Open dgitis opened 7 months ago
@adamribaudo-velir, while I've verified that these work locally, I've only verified with a minimal amount of data. Multi-site changes were verified by setting the same property ID several times under property_ids
. Obviously this is not ideal.
It would be best to verify this using a proper multi-site installation. I don't have any current clients, but I can ask some past clients.
I did not write any tests. dbt recommends testing certain things. The only logic worth testing , the multi-site macro, is not testable by the new framework.
I defaulted these new tables to +enable: false
.
I also ran base_ga4__pseudonymous_users
in to stg_ga4__client_ids
. I renamed at the staging model because that's where the client IDs are generated.

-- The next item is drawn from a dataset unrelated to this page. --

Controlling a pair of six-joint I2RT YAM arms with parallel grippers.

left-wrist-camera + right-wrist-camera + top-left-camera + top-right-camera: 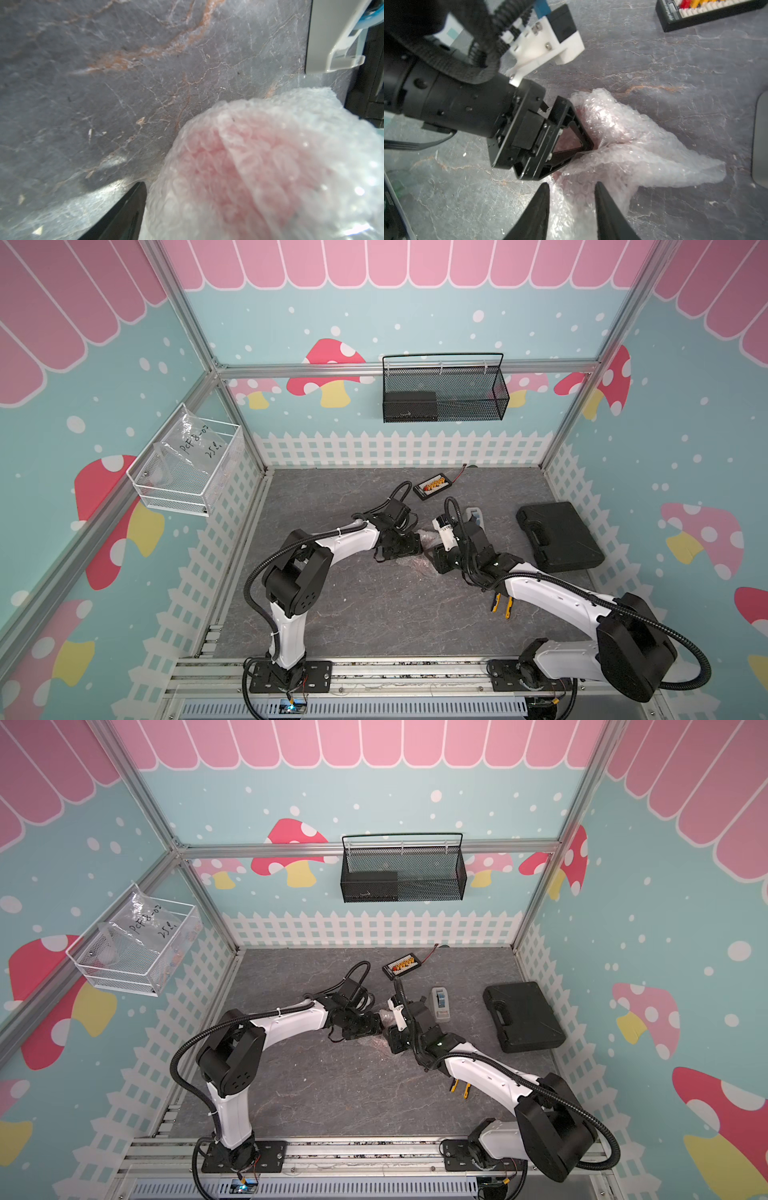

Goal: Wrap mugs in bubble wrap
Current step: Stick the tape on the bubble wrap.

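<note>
Mug (249, 166) bundled in bubble wrap (643, 145), both claws close on it

Red shows faintly through the crumpled wrap, which lies near the middle of the grey tabletop (374, 614) with a loose tail trailing flat to one side. The left claw (583, 149) is spread wide and clamped on the wrapped mug, its fingertips sunk into the plastic. The right claw (572, 185) hovers just beside it, jaws partly apart with a fold of wrap in the gap; no pinch shows. A black case (559, 537) lies well apart, near the wall.
</note>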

I'm on board with the approach, but unable to run it due to this error. Couldn't find an obvious issue. I can run the main branch fine with the same project configuration.

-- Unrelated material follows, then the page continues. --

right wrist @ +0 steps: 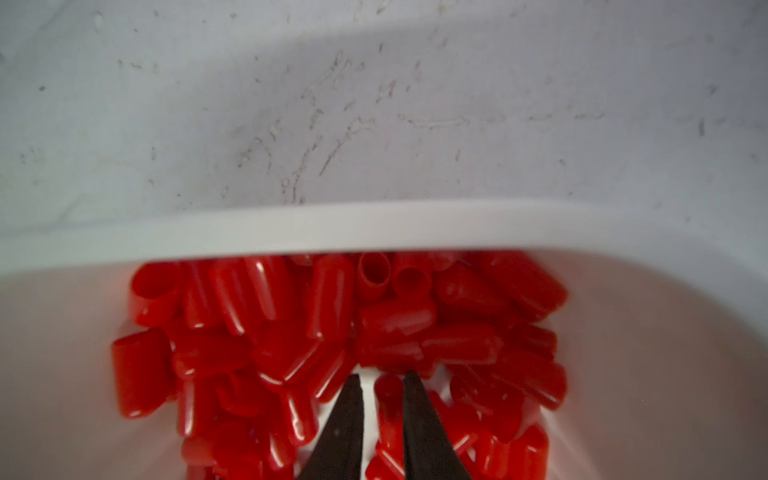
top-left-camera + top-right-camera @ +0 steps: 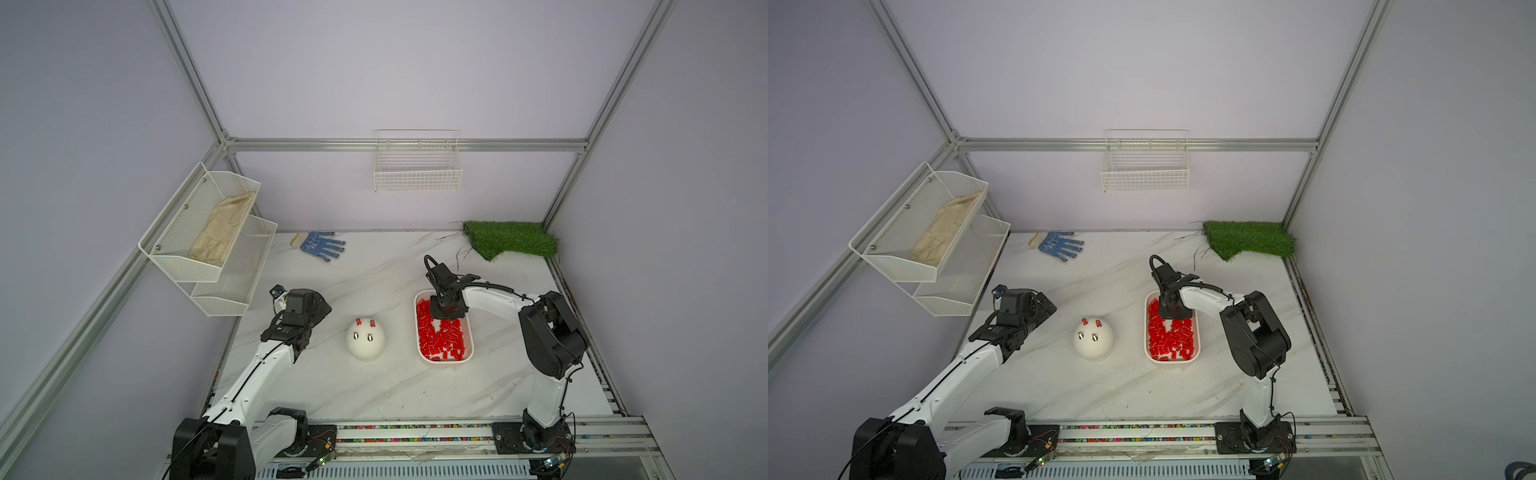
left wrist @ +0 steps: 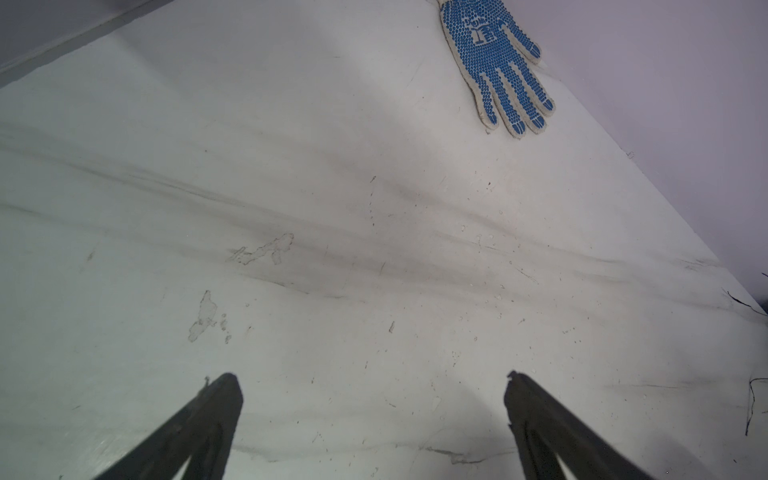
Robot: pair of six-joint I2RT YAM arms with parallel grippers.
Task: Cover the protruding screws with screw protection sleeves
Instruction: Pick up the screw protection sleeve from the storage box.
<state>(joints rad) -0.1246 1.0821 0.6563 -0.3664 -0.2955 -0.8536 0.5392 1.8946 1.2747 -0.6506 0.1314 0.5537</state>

20:08:18 Completed with 1 error and 0 warnings:
20:08:18
20:08:18 Compilation Error in model base_ga4__events (models\staging\base\base_ga4__events.sql)

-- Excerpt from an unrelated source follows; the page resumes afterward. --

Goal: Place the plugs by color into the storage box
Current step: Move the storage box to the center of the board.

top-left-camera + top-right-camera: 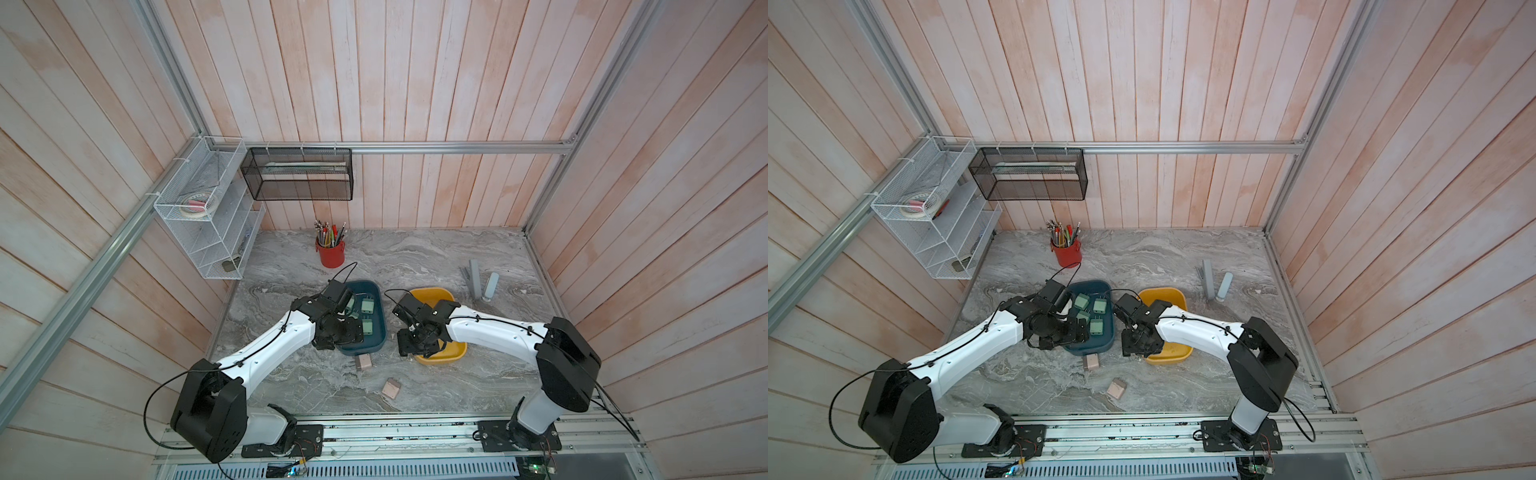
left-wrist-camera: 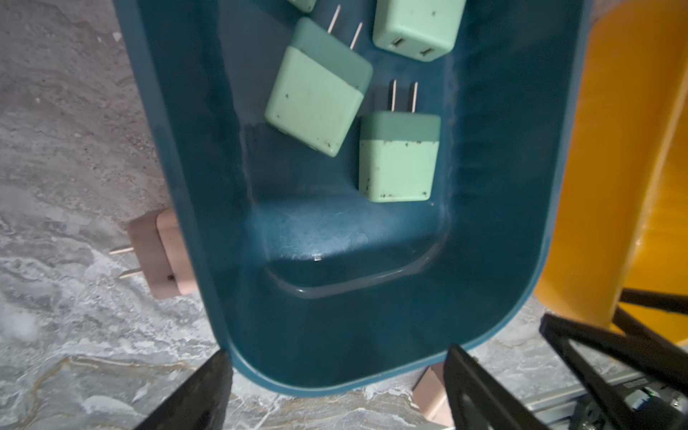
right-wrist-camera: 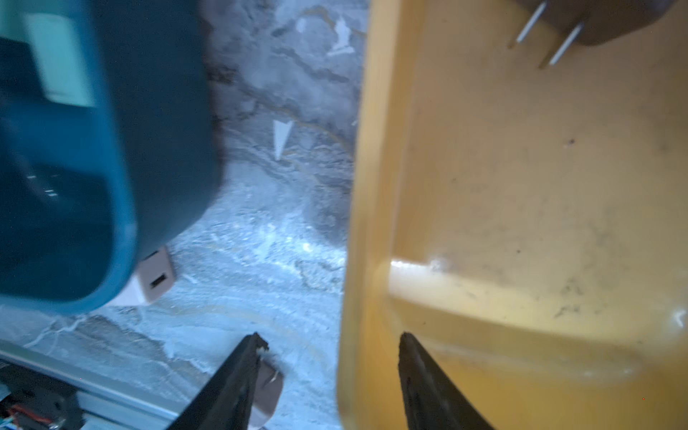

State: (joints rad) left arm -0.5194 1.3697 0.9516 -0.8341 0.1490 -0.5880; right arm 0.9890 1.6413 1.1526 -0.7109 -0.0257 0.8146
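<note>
Left pincer (image 2: 337, 352) is gaping empty above green plugs (image 2: 398, 160) in the blue tray (image 2: 502, 260). Right pincer (image 3: 330, 337), unclenched, is straddling the yellow tray (image 3: 372, 186) rim, one plug (image 3: 614, 22) inside cut off. Two pink plugs (image 1: 364, 361) are lying on the bench (image 1: 415, 257).

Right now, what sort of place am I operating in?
Probably a mock desk set up inside a robot test cell: plank walls on an aluminium frame, a marble-look tabletop, a red pen cup and a white wire rack on the wall.
</note>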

can only concatenate str (not "int") to str
> in macro combine_property_data (macros\combine_property_data.sql)
> called by macro run_hooks (macros\materializations\hooks.sql)
> called by macro materialization_incremental_bigquery (macros\materializations\incremental.sql)
> called by model base_ga4__events (models\staging\base\base_ga4__events.sql)
I fixed the duplicate code issues which seems to have fixed the error, not sure why though, and also updated a test that worked on my very small test site but wouldn't work on a larger site.
I get an error when building the new staging models:
(python312env) C:\GitHub\velir-ga4-test-project>dbt run -m stg_ga4__client_keys
13:20:47 Running with dbt=1.8.7
13:20:48 Registered adapter: bigquery=1.8.3
13:20:48 Found 42 models, 29 data tests, 1 seed, 3 sources, 623 macros
13:20:48
13:20:50 Concurrency: 4 threads (target='dev')
13:20:50
13:20:50 1 of 1 START sql view model dbt_dev_aribaudo.stg_ga4__client_keys .............. [RUN]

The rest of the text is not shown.